▸ Task to carry out
Word for word, transcribe the material below from its first line to the line with "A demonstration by", both included.

▸ Data segment
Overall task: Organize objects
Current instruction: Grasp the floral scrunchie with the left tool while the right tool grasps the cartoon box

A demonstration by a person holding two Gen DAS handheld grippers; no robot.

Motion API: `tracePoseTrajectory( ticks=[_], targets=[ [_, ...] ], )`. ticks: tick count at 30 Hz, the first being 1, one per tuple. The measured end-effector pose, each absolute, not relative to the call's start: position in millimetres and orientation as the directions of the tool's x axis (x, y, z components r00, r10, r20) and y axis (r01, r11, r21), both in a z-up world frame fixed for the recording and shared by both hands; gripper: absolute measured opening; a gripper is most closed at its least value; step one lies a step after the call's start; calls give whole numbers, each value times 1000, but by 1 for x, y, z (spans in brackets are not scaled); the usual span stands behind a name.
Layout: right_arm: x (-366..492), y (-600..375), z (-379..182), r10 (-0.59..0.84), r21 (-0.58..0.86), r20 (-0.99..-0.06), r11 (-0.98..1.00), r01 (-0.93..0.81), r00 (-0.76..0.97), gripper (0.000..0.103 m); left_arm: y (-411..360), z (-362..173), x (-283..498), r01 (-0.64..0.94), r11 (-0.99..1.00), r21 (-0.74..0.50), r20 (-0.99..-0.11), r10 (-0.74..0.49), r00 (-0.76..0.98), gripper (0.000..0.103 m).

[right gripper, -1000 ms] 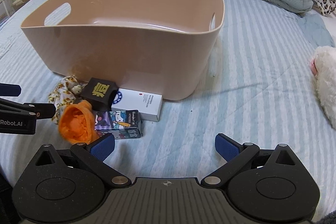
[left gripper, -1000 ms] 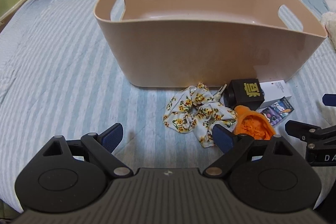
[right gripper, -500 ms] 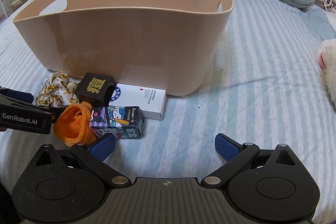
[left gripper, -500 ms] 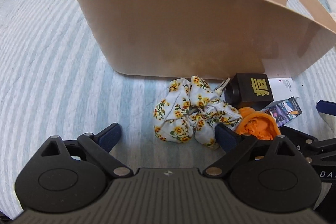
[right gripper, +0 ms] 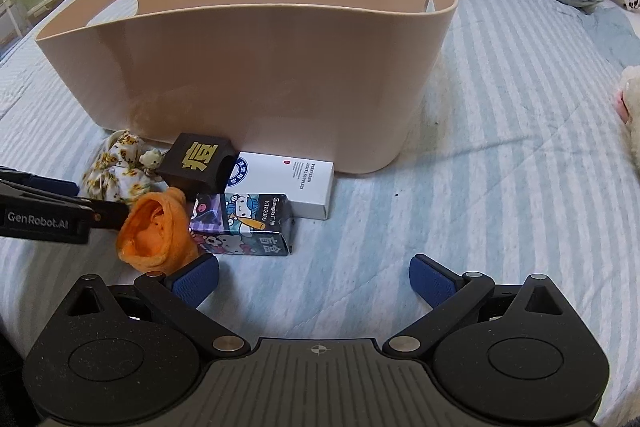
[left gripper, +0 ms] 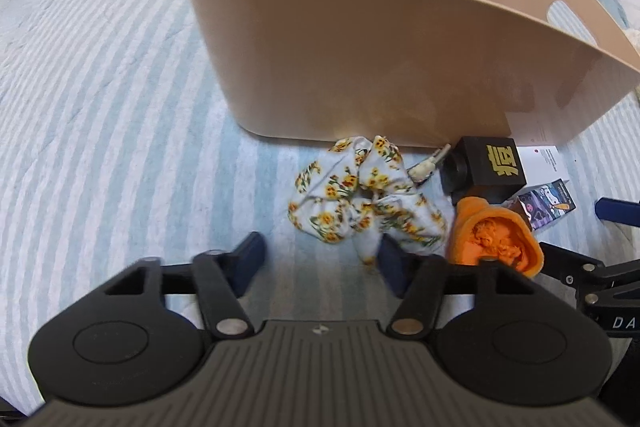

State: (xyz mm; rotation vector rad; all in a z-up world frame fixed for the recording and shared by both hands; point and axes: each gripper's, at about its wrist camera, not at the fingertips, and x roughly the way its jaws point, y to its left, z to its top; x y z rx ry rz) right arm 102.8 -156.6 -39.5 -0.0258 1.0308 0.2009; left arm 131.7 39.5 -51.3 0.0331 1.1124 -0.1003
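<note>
Both claws wide, holding nothing: left gripper (left gripper: 320,259) nearing floral scrunchie (left gripper: 360,203) at frame centre. Next: straddle, pinch, lift into tub (left gripper: 400,67). Right gripper (right gripper: 314,277) idle, lower frame.

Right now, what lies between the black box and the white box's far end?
Nothing: the black box overlaps the white box, touching it, in the right wrist view.

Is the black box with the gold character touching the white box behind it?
Touching. In the right wrist view the black box leans on the white box, its edge overlapping the white box's round logo with no gap showing.
</note>
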Motion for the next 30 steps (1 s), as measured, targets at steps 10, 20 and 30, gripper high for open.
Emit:
tracePoseTrajectory(
  ticks=[10,20,30],
  targets=[
    [103,-165,-32,210,150,-842,976,-158,497,92,50,-44,125,99,994,-39,-887,-80,454,19],
    [110,-145,-31,251,169,-830,964,-204,497,91,43,-39,114,82,993,-83,-875,-113,471,43],
    [110,-148,-39,194,107,-826,976,-190,529,50,41,-46,110,106,987,-123,-851,-160,501,4]
  ],
)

▸ Answer space
Overall task: Organize objects
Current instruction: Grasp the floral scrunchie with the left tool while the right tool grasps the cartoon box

A demonstration by a person holding two Gen DAS handheld grippers; no robot.

Work on the exercise is finished.